Renowned for her professionalism and grace, Yasmin is also a strong and determined woman who takes no nonsense from anyone.  She's also refreshingly unaffected and down to earth.  Her marriage is a famously successful one.  "I've been incredibly lucky," she says.  "Since I was 21, I've had this man who adores me, a man I adore.  My life with Simon and my family is number one."  She is, by her own admission, volatile.  "Genetically I'm a really fiery, intolerant person.  When I lose it, my temper can be horrendous.  But I enjoy a really good argument too, thank God, because not a day goes by without Simon and I having a massive row about something.  And we love it, because ten minutes later we're in each other's arms, laughing, saying, 'God, that was great, wasn't it?'"

Yasmin's views on men are insightful!  "I have these moments where Simon pretends he doesn't know how to work the dishwasher.  That pisses me off.  I think men have a charmed life... They're not stupid because they're stupid; they're stupid because they're clever.  They know, like any dog knows, that if you play dumb, whenever you do something vaguely bright you'll be rewarded handsomely."

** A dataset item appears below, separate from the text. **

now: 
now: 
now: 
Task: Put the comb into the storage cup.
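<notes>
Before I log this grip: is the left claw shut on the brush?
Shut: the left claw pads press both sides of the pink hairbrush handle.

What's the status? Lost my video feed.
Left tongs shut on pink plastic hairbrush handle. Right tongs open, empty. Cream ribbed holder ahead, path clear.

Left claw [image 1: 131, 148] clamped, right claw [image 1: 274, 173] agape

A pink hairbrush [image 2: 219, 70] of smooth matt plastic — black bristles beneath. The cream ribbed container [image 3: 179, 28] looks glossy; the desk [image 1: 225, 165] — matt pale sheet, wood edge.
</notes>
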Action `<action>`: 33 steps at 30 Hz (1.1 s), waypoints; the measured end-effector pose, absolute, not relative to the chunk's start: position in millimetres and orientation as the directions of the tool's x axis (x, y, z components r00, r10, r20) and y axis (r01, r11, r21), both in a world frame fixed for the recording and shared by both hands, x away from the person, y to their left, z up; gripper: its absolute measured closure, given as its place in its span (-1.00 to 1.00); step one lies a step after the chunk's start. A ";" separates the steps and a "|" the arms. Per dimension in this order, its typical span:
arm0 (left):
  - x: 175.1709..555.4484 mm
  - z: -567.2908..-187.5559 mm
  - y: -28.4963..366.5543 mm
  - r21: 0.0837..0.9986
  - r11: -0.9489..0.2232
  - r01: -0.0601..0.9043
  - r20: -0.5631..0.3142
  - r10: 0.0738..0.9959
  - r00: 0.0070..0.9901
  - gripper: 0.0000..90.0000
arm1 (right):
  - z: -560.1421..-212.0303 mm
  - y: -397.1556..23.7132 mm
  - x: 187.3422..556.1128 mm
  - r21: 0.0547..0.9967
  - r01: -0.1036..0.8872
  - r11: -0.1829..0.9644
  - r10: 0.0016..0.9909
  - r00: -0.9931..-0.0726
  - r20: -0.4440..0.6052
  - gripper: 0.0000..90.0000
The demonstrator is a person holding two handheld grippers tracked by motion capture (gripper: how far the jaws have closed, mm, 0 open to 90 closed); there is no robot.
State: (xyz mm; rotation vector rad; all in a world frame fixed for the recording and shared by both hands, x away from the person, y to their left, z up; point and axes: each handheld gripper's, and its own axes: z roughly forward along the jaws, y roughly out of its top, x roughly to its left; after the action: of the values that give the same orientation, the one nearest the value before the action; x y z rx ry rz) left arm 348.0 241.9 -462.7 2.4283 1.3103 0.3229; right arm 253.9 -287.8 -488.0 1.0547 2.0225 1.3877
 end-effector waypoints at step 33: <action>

Not surprisingly, their three girls are turning out to be handsome, but although they have occasionally joined her on the catwalk, Yasmin has been careful not to encourage them to follow in her footsteps.  "I've tried to make it obvious that it's an industry that chooses you," she has said.  "If it happens, wonderful.  But I'd be brutally honest if they weren't right."  She herself, of course, continues to be absolutely 'right', and shows no sign of fading.  She claims to have no complicated beauty routine, "but boy do I slap on a lot of cream."  She highly recommends "good champagne, and Jo Malone," and smiling, "it lights up your face, makes your eyes sparkle, and is an instant pick-me-up."  At 36, then, Yasmin le Bon is as successful as ever, and says she has absolutely no intention of resigning.  "Actors keep working till they die," she argues, "so why can't models?"